* The problem
Exact retyping of the data: please keep every word and drop each picture.

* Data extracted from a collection
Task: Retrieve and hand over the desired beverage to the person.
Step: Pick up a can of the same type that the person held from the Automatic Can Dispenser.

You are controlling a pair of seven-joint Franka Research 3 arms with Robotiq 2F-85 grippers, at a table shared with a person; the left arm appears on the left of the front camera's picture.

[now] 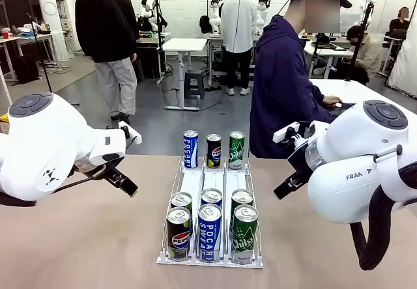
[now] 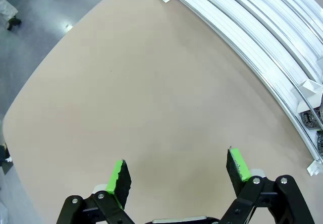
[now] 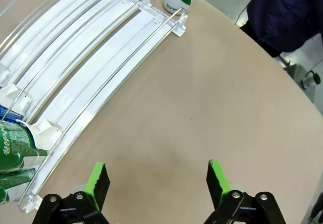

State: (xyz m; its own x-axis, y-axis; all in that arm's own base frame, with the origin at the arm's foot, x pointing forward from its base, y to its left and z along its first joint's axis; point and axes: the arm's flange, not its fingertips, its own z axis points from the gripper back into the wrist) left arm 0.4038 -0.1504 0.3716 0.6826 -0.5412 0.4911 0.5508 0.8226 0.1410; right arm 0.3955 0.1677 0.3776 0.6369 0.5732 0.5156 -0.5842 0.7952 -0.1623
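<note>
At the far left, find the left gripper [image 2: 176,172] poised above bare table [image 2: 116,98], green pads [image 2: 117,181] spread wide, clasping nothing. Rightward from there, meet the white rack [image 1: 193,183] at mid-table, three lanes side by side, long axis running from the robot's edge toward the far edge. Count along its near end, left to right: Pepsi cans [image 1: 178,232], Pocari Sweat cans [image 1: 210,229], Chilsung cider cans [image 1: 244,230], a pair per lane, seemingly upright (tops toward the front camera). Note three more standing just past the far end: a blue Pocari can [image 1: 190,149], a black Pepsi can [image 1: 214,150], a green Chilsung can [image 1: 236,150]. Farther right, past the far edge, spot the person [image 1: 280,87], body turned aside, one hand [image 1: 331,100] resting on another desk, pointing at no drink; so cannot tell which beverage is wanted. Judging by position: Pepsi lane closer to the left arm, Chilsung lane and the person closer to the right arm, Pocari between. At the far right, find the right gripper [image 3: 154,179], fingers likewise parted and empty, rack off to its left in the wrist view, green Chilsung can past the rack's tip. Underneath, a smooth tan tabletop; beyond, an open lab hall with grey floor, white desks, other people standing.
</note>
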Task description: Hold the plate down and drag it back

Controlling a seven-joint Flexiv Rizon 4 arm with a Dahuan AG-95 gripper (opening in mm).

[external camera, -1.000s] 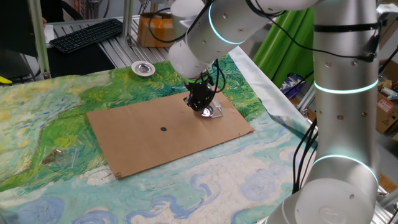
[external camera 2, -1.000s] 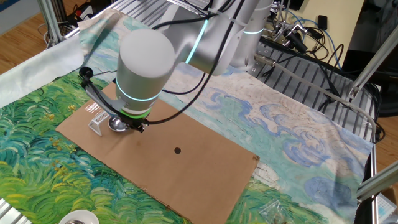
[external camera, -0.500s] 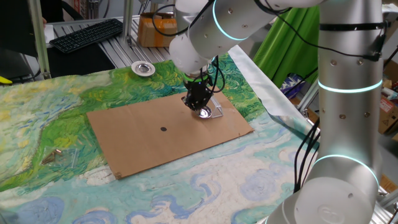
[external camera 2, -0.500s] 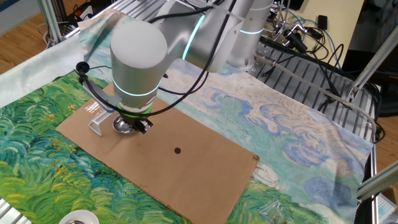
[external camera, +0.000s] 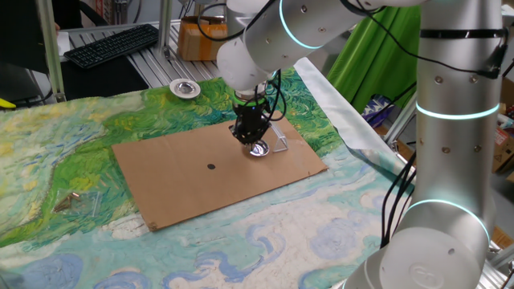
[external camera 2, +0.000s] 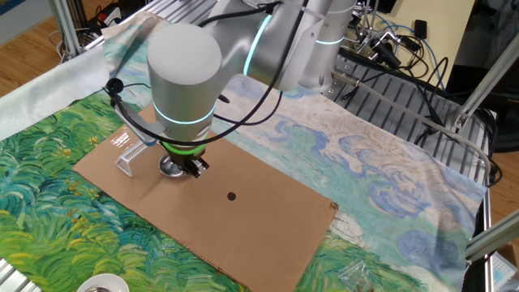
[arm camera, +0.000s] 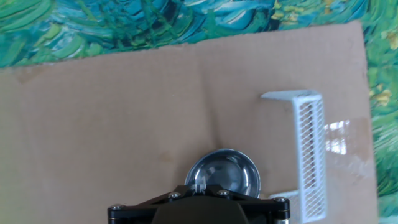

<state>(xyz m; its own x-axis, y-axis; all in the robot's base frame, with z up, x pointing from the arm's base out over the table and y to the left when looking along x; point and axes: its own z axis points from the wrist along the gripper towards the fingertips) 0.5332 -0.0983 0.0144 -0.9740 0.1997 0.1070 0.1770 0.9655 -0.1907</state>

* Written answer
Task: Retrieve and hand over the desired beverage to the person.
Step: Pick up a can of the same type that the person held from the Automatic Can Dispenser.

You are controlling a pair of seven-joint Franka Research 3 arms with Robotiq 2F-85 grippers, at a table shared with a person; the left arm appears on the left of the front camera's picture.

[now] 
[now] 
[now] 

State: (xyz m; its own x-axis, y-axis; all in that arm's own base frame, with the origin at the arm's foot, x pointing forward from its base, y to its left and z along its first joint's axis; point and axes: the arm's flange, not its fingertips, its own z axis points from the gripper back into the wrist) left arm 0.4038 -0.1504 0.3716 0.6826 -0.5412 0.4911 0.5508 0.8226 0.1410; right arm 0.3955 0.1677 0.3776 0.6369 0.5732 0.5156 -0.5842 0.7952 -0.1623
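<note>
At the far left, find the left gripper [image 2: 176,172] poised above bare table [image 2: 116,98], green pads [image 2: 117,181] spread wide, clasping nothing. Rightward from there, meet the white rack [image 1: 193,183] at mid-table, three lanes side by side, long axis running from the robot's edge toward the far edge. Count along its near end, left to right: Pepsi cans [image 1: 178,232], Pocari Sweat cans [image 1: 210,229], Chilsung cider cans [image 1: 244,230], a pair per lane, seemingly upright (tops toward the front camera). Note three more standing just past the far end: a blue Pocari can [image 1: 190,149], a black Pepsi can [image 1: 214,150], a green Chilsung can [image 1: 236,150]. Farther right, past the far edge, spot the person [image 1: 280,87], body turned aside, one hand [image 1: 331,100] resting on another desk, pointing at no drink; so cannot tell which beverage is wanted. Judging by position: Pepsi lane closer to the left arm, Chilsung lane and the person closer to the right arm, Pocari between. At the far right, find the right gripper [image 3: 154,179], fingers likewise parted and empty, rack off to its left in the wrist view, green Chilsung can past the rack's tip. Underneath, a smooth tan tabletop; beyond, an open lab hall with grey floor, white desks, other people standing.
</note>
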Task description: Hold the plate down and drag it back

Controlling a seven-joint Flexiv Rizon 4 arm with a Dahuan AG-95 gripper (opening in mm).

[external camera, -1.000s] 
[external camera 2, -1.000s] 
[external camera, -0.500s] 
[external camera 2, -0.500s] 
[external camera, +0.000s] 
[external camera 2, +0.000s] 
[arm camera, +0.000s] 

<state>(xyz m; its own x-axis, y-axis; all in the robot's base frame, with z up, x pointing from the arm's base out over the table and y to the left when looking along x; point and axes: its own z axis points from the wrist along the gripper towards the fingertips) 0.5332 -0.0983 0.0144 -0.9740 0.1997 0.1070 0.1770 0.9655 -0.1907</state>

This finishes the output for the exercise.